Moto in autostrada, sta per arrivare una rivoluzione? Il cambiamento che riguarda i 125

La mobilità è prossima a rinnovarsi sempre di più, con il prossimo cambiamento che può rivoluzionare la storia dei 125.

L’intento delle istituzioni al giorno d’oggi è quella di rinnovare in modo sempre più sostanziale il mondo della mobilità, cercando così di renderla quanto più ecologica possibile. Si tratterebbe di un’innovazione straordinaria, infatti ciò permetterebbe di rendere molto migliore l’aria che respiriamo, ma non è solo questo l’intento delle auto e delle moto elettriche.

Moto austostrada modelli 125 circolazione
Novità per le moto in autostrada (Canva – fuoristrada.it)

L’intento è dunque quello di modificare anche i limiti di velocità, cercando di abbassarli, soprattutto all’interno delle città, in modo tale da poter ridurre sensibilmente il rischio di incidenti. Una tematica che sta molto a cuore all’attuale Governo, nonostante non siano mancate le polemiche con il Comune di Bologna per la scelta di installare la Zona 30.

Ciò che si deve fare al giorno d’oggi è cercare di limitare l’inquinamento e per farlo servono dei mezzi di trasporto che abbiano delle velocità più ridotte. Ecco dunque come mai si sta decidendo di rinnovare anche la scelta di quei veicoli che si possono muovere in determinate strade, ampliando un pochino di più lo scenario della mobilità italiana.

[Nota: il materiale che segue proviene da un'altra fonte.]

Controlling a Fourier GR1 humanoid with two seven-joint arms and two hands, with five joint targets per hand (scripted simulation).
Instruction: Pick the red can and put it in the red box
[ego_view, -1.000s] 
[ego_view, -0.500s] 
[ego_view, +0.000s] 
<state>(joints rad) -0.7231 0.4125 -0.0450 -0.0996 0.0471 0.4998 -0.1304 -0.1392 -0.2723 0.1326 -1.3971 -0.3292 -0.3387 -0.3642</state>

Lo si vede per esempio come i monopattini abbiano la possibilità di transitare anche nelle statali, ma solo nel caso in cui non ci fossero altre strade percorribili. Ecco allora che il Codice della Strada è pronto ad aprirsi ancora di più verso il futuro, con le autostrade che ora avranno modo di accettare anche le moto da 125 di cilindrata.

Moto 125: ora anche in autostrada?

La proposta giunge dalla Commissione Trasporti della Camera dei Deputati, con l’intento che è quello di portar alla riduzione della cilindrata minima in autostrada a soli 120 cc. Sarebbe una rivoluzione davvero epocale, con questo che è un progetto portato avanti dal presidente di Confindustria ANCMA, ovvero Paolo Magri.

Moto autostrada modelli 125 circolazione
Moto 125 anche in autostrada (Canva – fuoristrada.it)

L’emendamento che era stati portato avanti da ANCMA e da FMI ha avuto esito positivo, anche per quanto riguarda i mezzi elettrici che ora toccheranno i 6 kW. Questo permetterà così a molti più motociclisti di sfruttare le strade ad alta percorrenza, il che rappresenta uno straordinario scenario che garantisce così il modo per poter avvicinare ancora di più gli italiani grazie alle autostrade.

Questo cambiamento inoltre non riguarda solo il fatto di poter utilizzare le moto 125 in autostrada, ma c’è anche un cambiamento per quanto riguarda la collocazione nello scenario giuridico dei motociclisti. Ora questi ultimi hanno finalmente modo di essere catalogati come degli utenti vulnerabili, il che da un punto di vista giuridico è un grande passo in avanti.

Già da tempo era stato dimostrato come i guardrail attuali fossero idonei solo per gli automobilisti, mentre non garantivano le stesse tutele per i motociclisti. Ecco dunque come mai il passaggio a questa nuova definizione permetterà anche di poter cambiare in modo netto le strade di tutto Italia, in modo tale da poter venire incontro alle esigenze dei motociclisti. Per ora però è giusto sottolineare come al momento si tratti solo di una proposta di Legge, infatti una volta che sarà ultimato il lavoro delle commissioni, si passerà al voto di Camera e Senato.